Parents were calling to report that their children had been beaten up by other youngsters for wearing red clothing. Residents were complaining that bands of teen-agers were harassing them and running drug operations out of rented houses.

Then graffiti, bearing the insignia of California street gangs, began to appear on fences and buildings.

The cause of the disturbances soon became clear: For the first time in the memory of police and community officials, Portland had a “gang problem.’'

That problem was dramatically illustrated this month in Los Angeles, a city long known as the nation’s “gang capital.’' Police in that city, attempting to stem a tide of gang-related murders, conducted a massive dragnet that resulted in the arrest of 634 people, half of whom were estimated to be members of gangs.

But the big-city gang culture of Los Angeles, Chicago, and Miami is spreading, authorities say, to neighborhoods and cities that--like Portland--have never before experienced it. The impetus is a little-examined mix of forces at work in the youth culture, from the lure of money to urban isolation to the power of peer-group pressure.

In Atlanta, gangs from Miami are recruiting children in the city’s poorest neighborhoods to sell drugs.

In Milwaukee, police say bands of teen-agers are naming themselves after Chicago gangs and selling stolen cars, shoplifting, and snatching purses.

And, in Memphis, Seattle, Jackson, Miss., and a host of other seemingly unlikely places, the appearance of youth gangs on the streets has prompted local police departments to form special squads to combat them.

“What’s happening all of a sudden,’' says U.S. Representative George Miller, who has studied the issue, “is that gangs are beginning to slop over into Middle America.’'

A New Breed

Street gangs are not a new phenomenon in this country. As early as 1791, citizens in Philadelphia were meeting to decide what to do about small bands of young people who were disrupting their city.

Gangs continued to form in America’s cities as new waves of immigrants arrived and former slaves migrated to the North in search of work. The young people who came with them banded together to counter some of the discrimination, abuse, and isolation they felt as strangers in a strange land.

That pattern persists today, say those who track gang activities.

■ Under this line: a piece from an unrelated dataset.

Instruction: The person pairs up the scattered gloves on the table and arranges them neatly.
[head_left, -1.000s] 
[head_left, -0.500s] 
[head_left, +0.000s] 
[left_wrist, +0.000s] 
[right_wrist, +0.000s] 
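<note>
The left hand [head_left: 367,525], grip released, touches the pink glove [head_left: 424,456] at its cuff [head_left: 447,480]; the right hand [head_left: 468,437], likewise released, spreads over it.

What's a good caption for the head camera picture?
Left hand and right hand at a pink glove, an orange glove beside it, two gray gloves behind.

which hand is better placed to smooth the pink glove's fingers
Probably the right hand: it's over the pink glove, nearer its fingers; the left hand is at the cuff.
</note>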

Formed around ethnic allegiances, contemporary gangs are most often made up of black, Hispanic, or Asian teen-agers who live in the nation’s inner cities.

“Gang members are also more likely to be a couple of grades behind in school,’' says Malcolm Klein, director of the Center for Research on Crime and Social Control at the University of Southern California.

“They are probably somebody with family members who’ve been in trouble with the law--maybe they were gang members themselves--and they are probably somebody whose home situation is disorganized,’' he says.

A “disorganized’’ family, explains Mr. Klein, for one reason or another does not function as it should. A parent may suffer from alcoholism or a drug addiction. A single mother may be holding down two or three jobs to make ends meet, or both parents may simply have failed to supervise their children’s activities.

Another ‘Family’

In the gangs, the youths find another “family’'--a tightly knit group with a strong code of allegiance, a distinctive style of dress, and a penchant for committing crimes. The resulting bonds are so strongly forged, say experts, that gangs in some cities typically attend the funerals of their members’ relatives.

The ages of gang members may range from as young as 11 to as old as 30. The “gangbangers’’ in the upper age range are most often found in cities where the unemployment rate is particularly high among minorities.

Beyond such characteristics, experts say contemporary gangs are difficult to describe. In fact, in what may have been the first national meeting on the problem last month, a group of law-enforcement officials and sociologists was unable to agree on a definition of what makes a youth gang.

Some young gangs actively engage in drug trafficking; some do not. Some are violent; others are not. Some horde and use sophisticated weaponry; others rely on baseball bats and knives.

Though no firm statistics are available, those who track gang activities say the spread of gangs to new territories may be part of a larger pattern of increasing gang activity.

That pattern now encompasses cities both large and small, places where gangs have long operated, and places that have never experienced gangs before.

In Los Angeles and other cities where gangs have traditionally existed, police say they have noticed sudden bulges in their gang populations in the last 5 to 10 years.

This month’s police dragnet in Los Angeles--home to an estimated 50,000 gang members--was prompted by a Good Friday incident in which a gang member, using a semiautomatic weapon, sprayed a crowd of people with bullets. He killed one man and injured a dozen others.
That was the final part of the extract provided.